:: WHAT TO DO ::
Print nothing but the lines from the start of the listing below through the line that contains "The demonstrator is". Do not include the pictures.

===============

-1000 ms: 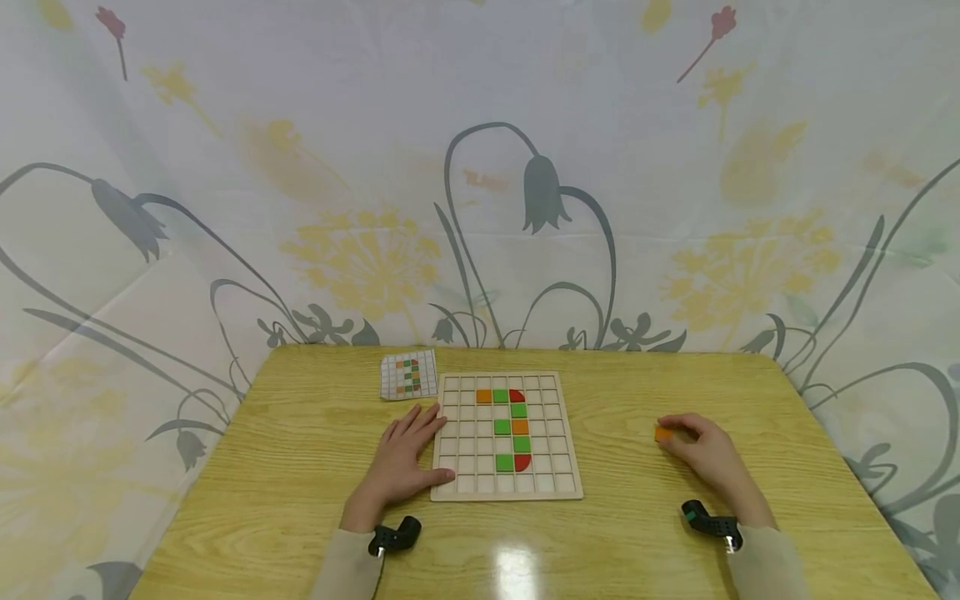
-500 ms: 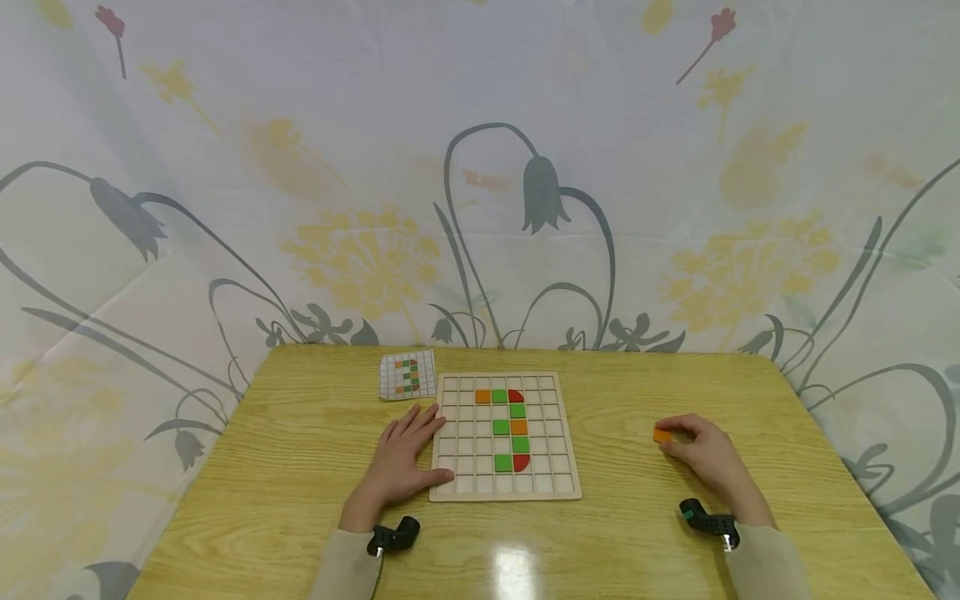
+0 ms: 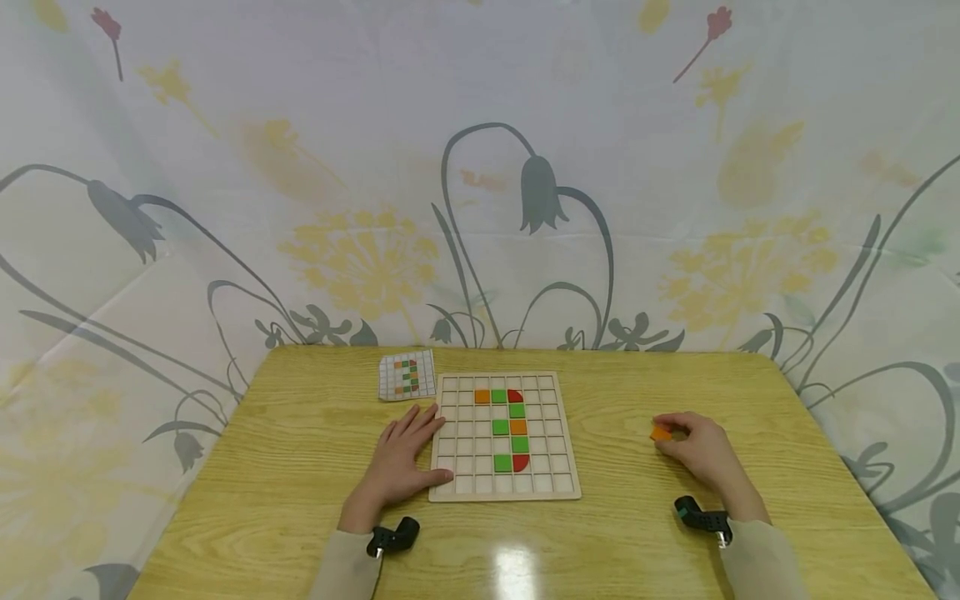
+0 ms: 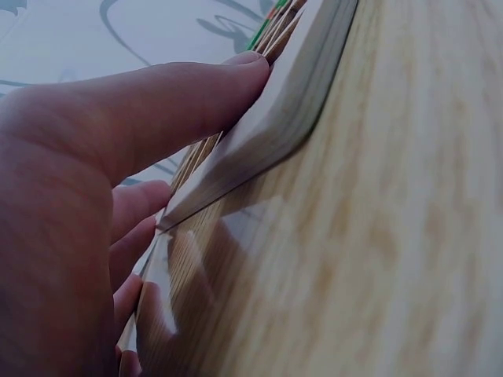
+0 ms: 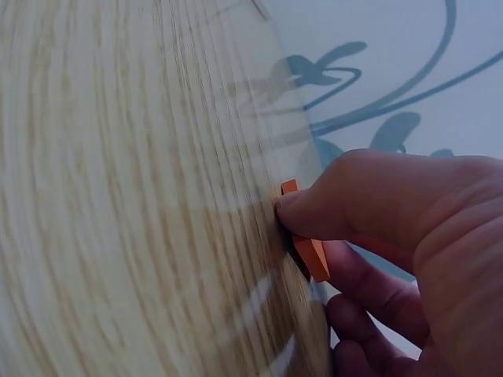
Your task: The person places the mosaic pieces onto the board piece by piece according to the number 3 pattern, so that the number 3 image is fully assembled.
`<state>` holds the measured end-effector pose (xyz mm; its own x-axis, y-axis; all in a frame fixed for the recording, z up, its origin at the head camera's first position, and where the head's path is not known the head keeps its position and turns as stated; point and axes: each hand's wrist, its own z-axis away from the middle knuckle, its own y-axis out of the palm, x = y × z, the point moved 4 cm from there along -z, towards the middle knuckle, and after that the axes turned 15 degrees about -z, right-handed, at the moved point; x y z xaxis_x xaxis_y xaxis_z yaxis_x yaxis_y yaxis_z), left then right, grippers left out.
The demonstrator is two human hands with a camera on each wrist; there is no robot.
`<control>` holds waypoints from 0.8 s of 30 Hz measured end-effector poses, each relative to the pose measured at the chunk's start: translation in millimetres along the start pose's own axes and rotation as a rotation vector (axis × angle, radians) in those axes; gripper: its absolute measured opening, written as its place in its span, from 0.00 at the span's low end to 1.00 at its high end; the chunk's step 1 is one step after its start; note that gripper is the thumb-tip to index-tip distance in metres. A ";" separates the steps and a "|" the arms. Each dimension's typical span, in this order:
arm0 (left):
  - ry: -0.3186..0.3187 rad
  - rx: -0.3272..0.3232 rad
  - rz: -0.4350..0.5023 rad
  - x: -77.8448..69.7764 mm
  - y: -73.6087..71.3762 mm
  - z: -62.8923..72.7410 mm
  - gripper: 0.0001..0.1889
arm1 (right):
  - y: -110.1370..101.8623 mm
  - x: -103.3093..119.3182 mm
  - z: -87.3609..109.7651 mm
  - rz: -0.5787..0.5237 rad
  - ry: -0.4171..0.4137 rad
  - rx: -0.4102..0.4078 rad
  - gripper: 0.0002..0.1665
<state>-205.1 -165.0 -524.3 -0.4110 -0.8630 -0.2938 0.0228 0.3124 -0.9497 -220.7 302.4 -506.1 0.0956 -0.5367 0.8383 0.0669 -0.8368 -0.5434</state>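
Note:
In the head view, my left hand (image 3: 397, 462) lies with spread fingers along the left edge of a pale wooden grid board (image 3: 506, 498). Its thumb (image 4: 228, 86) rests on the board's rim in the left wrist view. Orange, green and red tiles fill some of the squares, among them an orange tile (image 3: 482, 397) and a red rounded tile (image 3: 521, 463). To the right of the board, my right hand (image 3: 699, 448) pinches an orange square tile (image 3: 660, 433) between thumb and fingers. That tile stands tilted close over the table in the right wrist view.
A small paper card (image 3: 407, 376) printed with a coloured grid pattern lies behind the board's left corner. The wood-grain table (image 3: 615, 533) ends at a flower-printed cloth (image 3: 480, 275) behind it. Black cameras are strapped to both wrists.
My right hand has shifted slightly left with the orange tile, which looks more tilted now. The left hand stays in place on the board.

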 end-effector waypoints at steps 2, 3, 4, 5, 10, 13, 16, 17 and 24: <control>0.002 -0.005 0.001 0.0 -0.2 -0.4 0.45 | -0.1 -0.2 -0.2 -0.002 0.001 0.002 0.22; 0.003 -0.007 0.003 0.0 -0.3 -0.7 0.45 | -0.1 -0.6 -0.4 -0.004 0.002 0.003 0.22; 0.003 -0.008 0.001 0.1 -0.2 -0.9 0.45 | -0.2 -1.1 -0.6 -0.006 0.003 0.005 0.22; 0.003 -0.007 -0.002 0.2 -0.1 -1.1 0.45 | -0.3 -1.6 -0.9 -0.008 0.007 0.005 0.21; -0.005 0.014 -0.007 0.5 0.9 -1.1 0.46 | -1.5 -3.0 -2.8 -0.004 0.034 0.010 0.21; -0.010 0.022 -0.004 0.5 1.6 -0.7 0.46 | -2.4 -2.1 -3.9 0.012 0.037 0.012 0.20; -0.009 0.016 -0.009 0.6 2.0 -0.5 0.47 | -2.3 -0.7 -4.4 0.023 0.032 0.014 0.20; -0.009 0.014 -0.009 0.7 2.1 -0.5 0.47 | -1.9 -0.2 -4.4 0.024 0.029 0.016 0.20; -0.007 0.005 -0.010 0.8 1.6 -1.1 0.46 | 1.7 6.9 -3.8 0.016 -0.007 0.006 0.19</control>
<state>-206.4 -164.8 -526.0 -0.4045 -0.8689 -0.2854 0.0233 0.3022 -0.9530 -223.7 296.8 -501.1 0.1037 -0.5494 0.8291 0.0715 -0.8273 -0.5572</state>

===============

:: OUTPUT ::
-1000 ms: 
-500 ms: 
+0 ms: 
+0 ms: 
+0 ms: 
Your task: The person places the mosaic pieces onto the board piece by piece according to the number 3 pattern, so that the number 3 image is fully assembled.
`<state>` holds the measured end-effector pose (xyz mm; its own x-axis, y-axis; all in a frame fixed for the recording, z up, its origin at the head camera's first position, and where the head's path is not known the head keeps its position and turns as stated; point and axes: each hand's wrist, its own z-axis away from the middle knuckle, its own y-axis out of the palm, x = y × z, the point moved 4 cm from there along -z, towards the middle knuckle, and after that the axes turned 15 degrees about -z, right-handed, at the moved point; x y z xaxis_x xaxis_y xaxis_z yaxis_x yaxis_y yaxis_z), left then right, grippers left out.
The demonstrator is two human hands with a camera on each wrist; there is no robot.

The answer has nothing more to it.